Monday, October 10, 2016

5 healthful & comforting soups (again...)

With the start of Fall, I am craving soup big time. There's just something about being at home, curled up on the couch with warm socks, wool and blankets while a good hearty and healthful soup bubbles away on the stove. 

The past two years I've shared a list of five favorite soups (see here & here) and I figured I might as well carry on the tradition. While we normally love soups chock full of beans, lentils and other such goodies, we've recently been making all our favorite soups without them- I tried eating some and poor Caleb's little tummy was messed up for a few days. So no more of that for me... We've been making our favorite carrot & fennel soup, as well as tomato soup, and I can't wait to make our first pumpkin soup of the year. 

But aside from that, we've found some other great alternatives for bean/lentil-less soups, which I'm sharing with you today:

1. roasted butternut squash soup

Okay, seriously yum. I used this recipe that I found through Pinterest and it was delicious. They key is definitely the pre-roasting. The recipe says to blend it up, but we just mashed it with a potato masher, which resulted in a lovely, rustic texture.

2. hearty Irish beef & ale stew

This is a big favorite of ours. It takes a little while to cook, but the flavor is worth the time put in. Also, once you get everything in the pot and simmering, you've basically done all the work. This is the perfect stew to have on low on the stove while you putter around and do other things, or while you curl up with some tea and a good book. I use a recipe from our favorite Jamie Oliver cookbook but this is quite similar.

3. cream of potato chowder

Waldi experimented with this recipe one cool day earlier this summer and it turned out excellent, so I thought I would add it to this list. It's basically just mashed potato with creme fraiche and mushrooms added in but maybe I'll end up sharing the recipe here at some point... 

4. vegan sweet potato & roasted red pepper soup

Seriously yum. We used this recipe and it was a huge hit. The yams just add the perfect amount of sweetness and the color of this soup is hard to beat. While we were in Scotland, we had a similar soup with yam & butternut squash at a cafe in the highlands that was so delicious. That's next on my list to try for sure.

5. good old turkey soup

So, we've not made this yet this year, but it's Thanksgiving weekend (if you're Canadian...) and this is just the perfect thing to use up all that leftover turkey. I always add carrots, celery and a bit of pasta to mine. I have memories of making huge pots of this after last thanksgiving and then (thanks to first trimester hormones...) being too nauseous to actually eat it, so you can bet I'll be making it again this year!    

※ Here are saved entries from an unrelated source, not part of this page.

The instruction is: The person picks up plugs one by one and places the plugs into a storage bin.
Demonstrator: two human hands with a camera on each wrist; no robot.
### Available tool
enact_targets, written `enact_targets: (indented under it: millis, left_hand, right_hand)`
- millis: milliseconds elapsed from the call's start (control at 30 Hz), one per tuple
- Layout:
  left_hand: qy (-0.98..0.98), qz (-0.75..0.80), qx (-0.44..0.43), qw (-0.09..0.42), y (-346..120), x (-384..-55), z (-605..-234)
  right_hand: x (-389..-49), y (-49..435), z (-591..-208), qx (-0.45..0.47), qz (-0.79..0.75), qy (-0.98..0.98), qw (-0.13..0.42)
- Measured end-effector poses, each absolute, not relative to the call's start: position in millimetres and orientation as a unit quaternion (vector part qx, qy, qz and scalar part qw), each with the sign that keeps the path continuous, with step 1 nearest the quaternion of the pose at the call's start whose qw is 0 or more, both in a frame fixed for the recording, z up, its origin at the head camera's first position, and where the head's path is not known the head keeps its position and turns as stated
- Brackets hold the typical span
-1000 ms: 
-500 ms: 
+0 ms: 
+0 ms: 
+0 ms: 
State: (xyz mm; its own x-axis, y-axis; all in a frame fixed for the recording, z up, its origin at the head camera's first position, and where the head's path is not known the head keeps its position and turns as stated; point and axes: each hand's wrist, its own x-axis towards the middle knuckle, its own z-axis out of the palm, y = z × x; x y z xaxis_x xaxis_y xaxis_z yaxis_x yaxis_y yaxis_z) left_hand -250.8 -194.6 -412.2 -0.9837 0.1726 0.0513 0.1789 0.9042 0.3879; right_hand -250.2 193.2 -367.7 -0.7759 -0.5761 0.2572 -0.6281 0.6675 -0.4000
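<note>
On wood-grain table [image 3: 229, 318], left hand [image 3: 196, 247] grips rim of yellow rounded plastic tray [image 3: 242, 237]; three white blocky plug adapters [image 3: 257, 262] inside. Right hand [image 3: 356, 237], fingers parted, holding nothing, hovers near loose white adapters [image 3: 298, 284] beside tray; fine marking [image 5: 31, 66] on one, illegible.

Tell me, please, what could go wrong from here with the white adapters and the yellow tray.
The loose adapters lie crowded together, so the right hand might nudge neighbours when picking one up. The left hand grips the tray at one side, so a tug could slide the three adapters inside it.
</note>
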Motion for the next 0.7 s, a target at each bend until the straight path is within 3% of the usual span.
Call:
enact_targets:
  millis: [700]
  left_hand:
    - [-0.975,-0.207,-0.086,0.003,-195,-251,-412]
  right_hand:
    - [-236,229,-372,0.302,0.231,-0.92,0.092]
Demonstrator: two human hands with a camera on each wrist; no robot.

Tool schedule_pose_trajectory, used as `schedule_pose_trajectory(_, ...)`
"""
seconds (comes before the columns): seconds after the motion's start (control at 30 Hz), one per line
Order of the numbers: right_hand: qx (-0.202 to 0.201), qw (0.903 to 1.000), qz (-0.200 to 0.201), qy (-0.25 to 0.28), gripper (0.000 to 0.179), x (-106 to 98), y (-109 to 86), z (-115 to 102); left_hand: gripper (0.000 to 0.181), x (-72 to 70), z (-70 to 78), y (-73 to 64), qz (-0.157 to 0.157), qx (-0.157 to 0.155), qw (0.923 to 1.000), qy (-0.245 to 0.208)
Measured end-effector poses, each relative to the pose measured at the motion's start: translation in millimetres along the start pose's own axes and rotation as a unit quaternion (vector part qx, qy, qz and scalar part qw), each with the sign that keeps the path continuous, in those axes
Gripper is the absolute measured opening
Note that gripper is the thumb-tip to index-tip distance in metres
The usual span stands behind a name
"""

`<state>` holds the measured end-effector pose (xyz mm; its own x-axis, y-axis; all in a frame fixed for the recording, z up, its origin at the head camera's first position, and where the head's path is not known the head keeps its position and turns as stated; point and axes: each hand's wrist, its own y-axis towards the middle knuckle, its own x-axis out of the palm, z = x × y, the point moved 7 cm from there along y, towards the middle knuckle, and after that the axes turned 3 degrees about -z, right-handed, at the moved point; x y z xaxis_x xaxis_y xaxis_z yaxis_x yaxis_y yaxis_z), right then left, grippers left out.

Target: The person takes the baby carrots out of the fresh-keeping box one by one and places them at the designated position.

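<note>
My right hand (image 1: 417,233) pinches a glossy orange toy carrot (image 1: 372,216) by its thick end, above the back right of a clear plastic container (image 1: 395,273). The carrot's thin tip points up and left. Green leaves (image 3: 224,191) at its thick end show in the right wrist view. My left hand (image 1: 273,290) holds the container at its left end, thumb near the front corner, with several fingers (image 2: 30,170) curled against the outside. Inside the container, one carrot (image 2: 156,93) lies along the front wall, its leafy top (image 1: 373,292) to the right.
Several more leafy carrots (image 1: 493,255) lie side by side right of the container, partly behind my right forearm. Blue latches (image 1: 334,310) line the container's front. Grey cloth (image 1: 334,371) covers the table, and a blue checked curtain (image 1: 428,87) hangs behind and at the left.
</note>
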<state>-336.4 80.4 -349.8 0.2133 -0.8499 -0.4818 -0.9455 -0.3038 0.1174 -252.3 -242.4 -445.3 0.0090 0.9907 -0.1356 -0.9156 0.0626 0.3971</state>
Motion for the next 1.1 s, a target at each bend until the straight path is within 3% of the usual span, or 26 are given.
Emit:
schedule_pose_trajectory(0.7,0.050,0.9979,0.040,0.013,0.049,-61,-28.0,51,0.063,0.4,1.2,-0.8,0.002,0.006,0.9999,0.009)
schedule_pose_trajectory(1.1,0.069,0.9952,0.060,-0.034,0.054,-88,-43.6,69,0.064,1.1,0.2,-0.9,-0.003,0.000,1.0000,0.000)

photo by my sister, Elizabeth Barr

1 comment:

  1. Ooh, thanks so much for all the lovely soup ideas! (I hadn't seen your posts from previous years before). Soup is always such a staple part of our autumn/winter diet, but I can tend to just end up making a "chuck it all in the crock pot" kind of mash up, so it's SO good to have some new things to try! N°3 & 4 sound espeacially yummy! Also, I'm intrigued....can soup be considered a "proper" meal in Germany? Here in France it is only ever really treated as a starter - so whilst for example my mother in law makes the most incredibly velvety & light soups, I'm always dissapointed that we can't just keep eating that with piles of bread & cheese like we would in my family back home!

    As for the lentils/pulses, we are predominantly veggie in our little family and I remember only two well a couple of upset tummy times for little man in the first few months after he was born. It seemed to only happen when we ate certain pulses (I think it was adzuki & red kidney) so we avoided them from my diet until he was 6 months old. Otherwise split peas & red lentils were always fine (as well as hummus made with chickpeas as long as they were really well cooked). My midwife who's also veggie (incredibly rare here in France!) advised us that as long as things were really properly cooked (almost to the extent of mush) there should be no problem (but of course to lay off if there are any poorly tummies). The same went for introducing solids when we began after he was 6 months old - just the real gentle pulses (starting with red lentils) in very small quantaties. We've had no problems since last year! (Sorry, that's turned into a bit of an essay, your post has just got me all enthused!!)